» PROBLEM TO WORK ON: Check each line below for the word "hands", and copy those that have it.

-----

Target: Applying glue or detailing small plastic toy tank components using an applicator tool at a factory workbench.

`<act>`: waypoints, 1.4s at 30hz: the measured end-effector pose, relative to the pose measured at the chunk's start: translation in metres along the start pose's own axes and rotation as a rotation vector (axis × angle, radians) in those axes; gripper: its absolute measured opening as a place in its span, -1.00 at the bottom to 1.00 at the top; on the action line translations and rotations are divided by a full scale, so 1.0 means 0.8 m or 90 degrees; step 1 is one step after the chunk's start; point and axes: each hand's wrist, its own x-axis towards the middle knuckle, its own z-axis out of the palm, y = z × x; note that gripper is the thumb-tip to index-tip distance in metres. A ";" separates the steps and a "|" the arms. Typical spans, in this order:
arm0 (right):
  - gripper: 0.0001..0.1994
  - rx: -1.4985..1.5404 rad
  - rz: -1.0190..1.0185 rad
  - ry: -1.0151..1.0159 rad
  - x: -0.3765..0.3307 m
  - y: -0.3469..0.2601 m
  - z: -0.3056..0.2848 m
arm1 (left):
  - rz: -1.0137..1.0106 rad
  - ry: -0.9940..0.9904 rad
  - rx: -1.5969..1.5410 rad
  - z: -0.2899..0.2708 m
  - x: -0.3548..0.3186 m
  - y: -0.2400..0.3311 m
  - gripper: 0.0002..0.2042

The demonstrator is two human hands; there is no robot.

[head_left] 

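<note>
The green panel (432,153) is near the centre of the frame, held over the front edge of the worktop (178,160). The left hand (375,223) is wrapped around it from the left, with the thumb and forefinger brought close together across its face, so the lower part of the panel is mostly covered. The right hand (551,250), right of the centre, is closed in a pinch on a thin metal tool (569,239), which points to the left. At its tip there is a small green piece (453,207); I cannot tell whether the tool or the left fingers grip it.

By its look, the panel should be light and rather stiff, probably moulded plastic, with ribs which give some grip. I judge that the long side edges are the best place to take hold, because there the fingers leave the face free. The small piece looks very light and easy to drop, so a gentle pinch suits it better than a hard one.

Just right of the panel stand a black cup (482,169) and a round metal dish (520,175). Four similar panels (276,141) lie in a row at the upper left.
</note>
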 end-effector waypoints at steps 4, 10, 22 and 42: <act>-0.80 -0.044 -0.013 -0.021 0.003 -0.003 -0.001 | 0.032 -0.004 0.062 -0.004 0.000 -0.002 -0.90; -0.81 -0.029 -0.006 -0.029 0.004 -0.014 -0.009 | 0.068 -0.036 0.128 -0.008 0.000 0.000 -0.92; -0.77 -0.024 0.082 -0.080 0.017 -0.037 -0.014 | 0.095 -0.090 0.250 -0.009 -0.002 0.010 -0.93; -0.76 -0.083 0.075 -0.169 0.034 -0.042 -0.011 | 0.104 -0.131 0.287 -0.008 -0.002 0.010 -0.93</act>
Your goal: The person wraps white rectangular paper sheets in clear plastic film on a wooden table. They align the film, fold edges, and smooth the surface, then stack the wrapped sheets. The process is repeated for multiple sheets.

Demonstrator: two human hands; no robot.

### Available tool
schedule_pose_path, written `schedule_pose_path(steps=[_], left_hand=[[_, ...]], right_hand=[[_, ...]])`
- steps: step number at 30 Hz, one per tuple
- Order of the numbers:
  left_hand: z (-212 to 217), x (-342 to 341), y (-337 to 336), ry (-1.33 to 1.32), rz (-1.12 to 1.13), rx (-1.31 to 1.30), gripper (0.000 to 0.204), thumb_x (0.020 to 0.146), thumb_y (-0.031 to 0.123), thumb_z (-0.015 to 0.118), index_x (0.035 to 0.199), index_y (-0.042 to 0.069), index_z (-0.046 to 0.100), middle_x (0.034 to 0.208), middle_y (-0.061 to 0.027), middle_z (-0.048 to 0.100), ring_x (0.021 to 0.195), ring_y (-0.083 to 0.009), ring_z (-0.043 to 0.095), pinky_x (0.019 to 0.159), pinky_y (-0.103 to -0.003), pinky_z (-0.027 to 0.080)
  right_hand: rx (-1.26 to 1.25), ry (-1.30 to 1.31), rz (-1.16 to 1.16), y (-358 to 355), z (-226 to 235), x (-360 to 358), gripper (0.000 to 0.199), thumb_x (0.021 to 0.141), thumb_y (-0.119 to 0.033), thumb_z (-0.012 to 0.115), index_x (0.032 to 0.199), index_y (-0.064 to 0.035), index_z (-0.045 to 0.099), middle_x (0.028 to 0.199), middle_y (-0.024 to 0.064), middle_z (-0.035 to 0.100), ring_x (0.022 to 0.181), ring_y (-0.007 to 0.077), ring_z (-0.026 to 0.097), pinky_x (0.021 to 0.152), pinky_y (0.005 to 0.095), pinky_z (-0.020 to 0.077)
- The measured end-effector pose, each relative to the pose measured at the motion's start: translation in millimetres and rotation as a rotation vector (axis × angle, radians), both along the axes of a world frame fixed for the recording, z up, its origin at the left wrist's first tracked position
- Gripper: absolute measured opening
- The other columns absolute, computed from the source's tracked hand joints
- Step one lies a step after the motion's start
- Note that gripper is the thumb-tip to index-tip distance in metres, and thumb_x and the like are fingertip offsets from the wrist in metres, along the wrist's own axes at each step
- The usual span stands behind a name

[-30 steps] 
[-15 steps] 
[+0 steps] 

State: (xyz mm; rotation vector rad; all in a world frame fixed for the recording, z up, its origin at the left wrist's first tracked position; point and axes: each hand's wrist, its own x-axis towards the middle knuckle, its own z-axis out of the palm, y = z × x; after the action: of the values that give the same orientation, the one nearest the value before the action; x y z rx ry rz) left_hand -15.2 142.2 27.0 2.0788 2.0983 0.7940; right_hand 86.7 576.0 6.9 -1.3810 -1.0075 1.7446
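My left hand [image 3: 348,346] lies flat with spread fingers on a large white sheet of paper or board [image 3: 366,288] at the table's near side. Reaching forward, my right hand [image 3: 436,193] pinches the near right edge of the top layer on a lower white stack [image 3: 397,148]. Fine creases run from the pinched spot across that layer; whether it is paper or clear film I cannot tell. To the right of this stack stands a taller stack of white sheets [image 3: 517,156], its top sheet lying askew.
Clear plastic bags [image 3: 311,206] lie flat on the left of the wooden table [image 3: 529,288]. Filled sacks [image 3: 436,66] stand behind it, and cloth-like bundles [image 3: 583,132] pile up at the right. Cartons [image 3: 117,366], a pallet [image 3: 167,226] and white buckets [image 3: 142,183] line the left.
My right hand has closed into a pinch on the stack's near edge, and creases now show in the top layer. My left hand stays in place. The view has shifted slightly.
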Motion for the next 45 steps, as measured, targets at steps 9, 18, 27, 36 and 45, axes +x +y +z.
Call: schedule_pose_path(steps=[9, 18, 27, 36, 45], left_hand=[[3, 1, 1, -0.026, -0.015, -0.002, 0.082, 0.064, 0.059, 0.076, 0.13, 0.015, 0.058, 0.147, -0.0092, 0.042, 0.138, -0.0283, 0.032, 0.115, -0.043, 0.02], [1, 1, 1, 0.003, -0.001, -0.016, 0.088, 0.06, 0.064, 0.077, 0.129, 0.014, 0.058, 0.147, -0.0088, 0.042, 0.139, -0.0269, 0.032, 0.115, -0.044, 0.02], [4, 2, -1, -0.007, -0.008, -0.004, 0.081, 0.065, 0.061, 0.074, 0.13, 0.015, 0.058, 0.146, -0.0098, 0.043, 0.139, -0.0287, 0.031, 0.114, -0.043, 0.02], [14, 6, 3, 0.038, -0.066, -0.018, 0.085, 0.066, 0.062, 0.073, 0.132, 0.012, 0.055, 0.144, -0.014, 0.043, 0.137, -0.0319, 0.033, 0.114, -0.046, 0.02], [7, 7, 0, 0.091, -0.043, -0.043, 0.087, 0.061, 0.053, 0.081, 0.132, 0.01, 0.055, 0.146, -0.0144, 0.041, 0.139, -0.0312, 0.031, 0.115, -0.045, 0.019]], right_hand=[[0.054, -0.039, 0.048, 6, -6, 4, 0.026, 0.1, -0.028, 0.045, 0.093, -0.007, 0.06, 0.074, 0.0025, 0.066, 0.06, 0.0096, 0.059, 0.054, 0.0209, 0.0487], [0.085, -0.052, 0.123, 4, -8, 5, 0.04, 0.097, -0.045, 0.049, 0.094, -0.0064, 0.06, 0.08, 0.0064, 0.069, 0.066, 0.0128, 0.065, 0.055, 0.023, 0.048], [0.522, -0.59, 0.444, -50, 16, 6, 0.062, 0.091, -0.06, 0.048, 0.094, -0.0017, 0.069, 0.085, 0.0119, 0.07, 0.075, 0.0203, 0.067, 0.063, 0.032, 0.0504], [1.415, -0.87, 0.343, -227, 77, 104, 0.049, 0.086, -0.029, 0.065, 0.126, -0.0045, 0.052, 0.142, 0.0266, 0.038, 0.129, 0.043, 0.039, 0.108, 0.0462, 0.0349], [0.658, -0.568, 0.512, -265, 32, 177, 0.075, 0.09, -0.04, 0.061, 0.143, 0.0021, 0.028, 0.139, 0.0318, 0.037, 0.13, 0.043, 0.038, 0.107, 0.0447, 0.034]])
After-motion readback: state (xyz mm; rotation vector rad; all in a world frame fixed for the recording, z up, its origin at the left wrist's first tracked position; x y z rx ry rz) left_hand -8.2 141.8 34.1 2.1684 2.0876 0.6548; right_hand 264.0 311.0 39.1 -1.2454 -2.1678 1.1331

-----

» YOUR RESPONSE:
The demonstrator is two human hands; there is no robot.
Demonstrator: two human hands; no robot.

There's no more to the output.